▶ **ASSIGNMENT**
Restate each entry below exactly; pictures stay out of the copy.

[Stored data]

----------------

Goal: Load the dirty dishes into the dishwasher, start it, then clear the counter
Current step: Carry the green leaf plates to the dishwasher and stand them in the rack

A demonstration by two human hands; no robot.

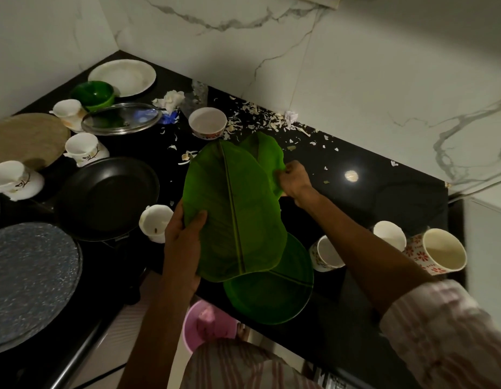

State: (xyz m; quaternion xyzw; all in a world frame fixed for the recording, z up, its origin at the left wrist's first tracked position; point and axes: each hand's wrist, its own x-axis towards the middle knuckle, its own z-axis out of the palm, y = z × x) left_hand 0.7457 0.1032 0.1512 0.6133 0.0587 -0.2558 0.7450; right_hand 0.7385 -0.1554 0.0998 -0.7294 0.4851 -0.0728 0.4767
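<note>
Hands meet over the black counter (384,192), both on green leaf-shaped plates. The left hand (184,240) grips the near edge of the big leaf plate (235,214), thumb curled over its top and fingers underneath, holding it tilted above the counter. The right hand (295,181) pinches the edge of a second leaf plate (267,155) that pokes out from behind the first (how much of it is hidden I can't say). A third green plate (283,293) lies flat on the counter just under them, near the front edge.

Around them sits the rest of the dirty load — a black pan (108,197) to the left, a glass lid (121,119), a green bowl (93,94), a white plate (122,75) in the corner, a white bowl (207,122) and white cups. Floral mugs (437,251) stand to the right. Pale scraps (260,116) litter the counter along the marble wall. A pink bucket (198,329) sits on the floor below.
</note>
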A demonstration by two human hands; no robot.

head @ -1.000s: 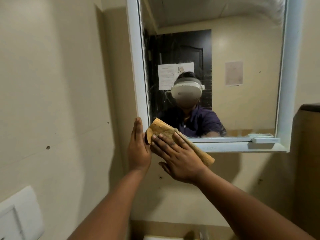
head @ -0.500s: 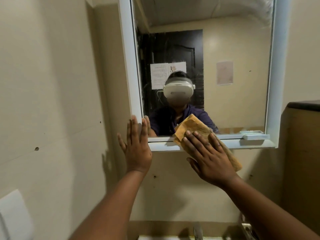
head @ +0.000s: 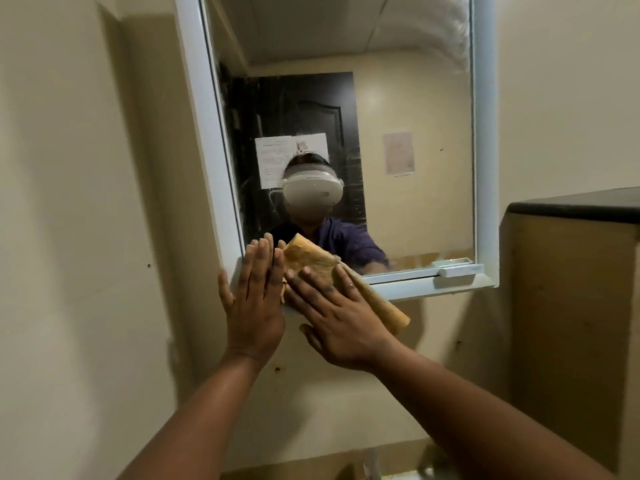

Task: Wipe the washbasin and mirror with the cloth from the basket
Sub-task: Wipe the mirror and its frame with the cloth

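Leftmost of the two, the left hand (head: 254, 299) lies flat against the lower left corner of the mirror frame (head: 211, 161), fingers straight and together, holding nothing. Immediately to its right, touching it, the right hand (head: 337, 317) presses the folded tan cloth (head: 311, 258) onto the bottom edge of the mirror (head: 398, 140), fingers spread and straight. Cloth extends past this hand above and to its right. Further right, a dark-topped ledge (head: 575, 206) stands well apart.

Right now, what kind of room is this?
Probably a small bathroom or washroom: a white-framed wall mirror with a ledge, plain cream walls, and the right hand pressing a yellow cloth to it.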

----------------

▶ **ANSWER FOR THE TASK**
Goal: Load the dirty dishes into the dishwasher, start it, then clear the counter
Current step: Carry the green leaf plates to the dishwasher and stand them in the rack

A demonstration by two human hands; no robot.


State: (xyz m; quaternion xyzw; all in a world frame fixed for the recording, z up, its origin at the left wrist's first tracked position; point and axes: each hand's wrist, its own x-axis towards the middle knuckle, its own z-axis out of the palm, y = z × x) left_hand 0.7457 0.1032 0.1512 0.6133 0.0587 -0.2558 0.7450; right_hand 0.7385 -0.1554 0.0998 -0.7294 0.4851 -0.0728 0.4767
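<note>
Hands meet over the black counter (384,192), both on green leaf-shaped plates. The left hand (184,240) grips the near edge of the big leaf plate (235,214), thumb curled over its top and fingers underneath, holding it tilted above the counter. The right hand (295,181) pinches the edge of a second leaf plate (267,155) that pokes out from behind the first (how much of it is hidden I can't say). A third green plate (283,293) lies flat on the counter just under them, near the front edge.

Around them sits the rest of the dirty load — a black pan (108,197) to the left, a glass lid (121,119), a green bowl (93,94), a white plate (122,75) in the corner, a white bowl (207,122) and white cups. Floral mugs (437,251) stand to the right. Pale scraps (260,116) litter the counter along the marble wall. A pink bucket (198,329) sits on the floor below.
</note>
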A demonstration by two human hands; no robot.

head @ -1.000s: 
head @ -0.500s: 
head @ +0.000s: 

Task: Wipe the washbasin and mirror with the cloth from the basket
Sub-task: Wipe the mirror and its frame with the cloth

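Leftmost of the two, the left hand (head: 254, 299) lies flat against the lower left corner of the mirror frame (head: 211, 161), fingers straight and together, holding nothing. Immediately to its right, touching it, the right hand (head: 337, 317) presses the folded tan cloth (head: 311, 258) onto the bottom edge of the mirror (head: 398, 140), fingers spread and straight. Cloth extends past this hand above and to its right. Further right, a dark-topped ledge (head: 575, 206) stands well apart.

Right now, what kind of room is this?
Probably a small bathroom or washroom: a white-framed wall mirror with a ledge, plain cream walls, and the right hand pressing a yellow cloth to it.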

Nothing else remains to be done in this exercise.